The European Medicines Agency (EMA) has made good on its promise to look at adaptive licensing – staggered approval of new therapies to balance access with safety evidence – with the launch of a new pilot.
The EMA is looking for volunteer companies to take part in the real-world pilot, which will involve drugs already in early-stage clinical development, and has published a framework document (docx) to give guidance on the proposed process.

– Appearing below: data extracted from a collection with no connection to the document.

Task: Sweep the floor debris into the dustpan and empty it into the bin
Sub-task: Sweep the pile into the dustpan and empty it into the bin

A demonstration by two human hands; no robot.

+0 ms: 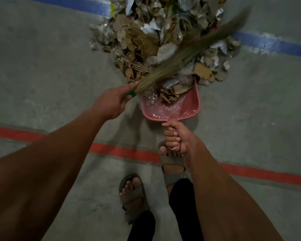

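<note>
On the left, the left hand (111, 101) reaches forward with the arm extended; its fingers are wrapped around the green-bound neck of the broom (172, 61), index finger laid along the bristles; the bristles slant up and right across the debris pile (156, 32), their far end blurred. At centre, the pink dustpan (192, 105) sits on the concrete floor (42, 66) with its open mouth against the near edge of the pile; it holds crumpled clear plastic and brown scraps. To the right, the right hand (177, 138) grips the dustpan handle, fingers curled fully round it; the handle itself is hidden inside the fist. A red floor line (122, 152) passes beneath both arms; a blue floor line (271, 44) runs behind the pile; two sandalled feet (134, 193) stand below the hands. The pile's far side is cut off by the frame top.
</note>
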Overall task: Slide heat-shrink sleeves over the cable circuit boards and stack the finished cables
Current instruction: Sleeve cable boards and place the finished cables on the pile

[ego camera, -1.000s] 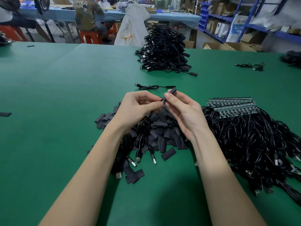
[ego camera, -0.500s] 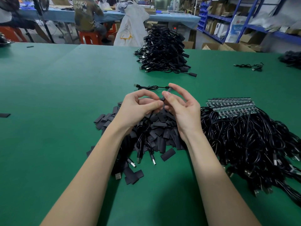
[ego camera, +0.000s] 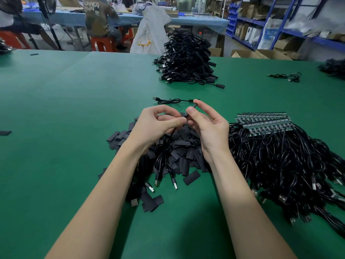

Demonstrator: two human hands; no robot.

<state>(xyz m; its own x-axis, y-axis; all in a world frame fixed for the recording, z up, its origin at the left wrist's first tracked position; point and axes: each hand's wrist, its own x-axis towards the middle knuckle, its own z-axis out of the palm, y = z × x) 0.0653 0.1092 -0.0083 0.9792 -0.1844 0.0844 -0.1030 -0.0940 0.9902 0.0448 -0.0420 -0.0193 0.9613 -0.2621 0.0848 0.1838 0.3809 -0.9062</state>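
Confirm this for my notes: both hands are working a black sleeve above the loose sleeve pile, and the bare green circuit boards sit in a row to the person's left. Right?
Not quite. The head view shows the row of green circuit boards to the person's right, atop the unfinished cable heap. The rest stands: the left hand and right hand work a black sleeve above the sleeve pile.

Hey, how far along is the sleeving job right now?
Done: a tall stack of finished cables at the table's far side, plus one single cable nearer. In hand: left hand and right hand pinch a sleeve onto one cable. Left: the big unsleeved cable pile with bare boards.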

Adaptive licensing means that drug candidates that meet an unmet medical need can be approved for use in a restricted patient group, with their use gradually expanded as additional safety and efficacy data is generated.
The pilot will involve pharma companies, the EMA and health technology assessment (HTA) bodies, as well as “organisations issuing clinical treatment guidelines and patient organisations,” said the EMA in a statement.
The agency has been talking about adaptive licensing for some time – it as featured in the Road Map to 2015 document adopted in 2010 – and reiterated the need for changes to its licensing framework in the wake of the approval last year of UniQure’s gene therapy Glybera (alipogene tiparvovec) for lipoprotein lipase deficiency.
Glybera was eventually approved for a narrower group of patients than originally sought but could have been made available sooner if an adaptive licensing framework was available, said the EMA. It had been due to start a pilot in 2012 but the programme was delayed by other agency priorities.
“We intend to explore with real medicines in development a progressive licensing approach that would allow timely access for patients to new medicines that address serious conditions with unmet medical needs,” said Hans-Georg Eichler, the EMA’s senior medical officer.
The challenge will be to make sure the adaptive licensing approach is not used as a means of rescuing drug programmes that are starting to fail, or becomes perceived as a lowering of regulatory standards.
Industry has voiced its support for the pilot, with the BioIndustry Association in the UK saying it would encourage its members to join the pilot having “campaigned for the introduction of adaptive licensing for a number of years”.
Meanwhile, other regulators around the world are also exploring the adaptive licensing model. Singapore’s Health Sciences Authority (HSA) launched an initiative called New Drug Development Paradigms (NEWDIGS) last year in collaboration with the Massachusetts Institute of Technology (MIT) in the US, while Health Canada has also been developing the concept under the banner of ‘progressive licensing’.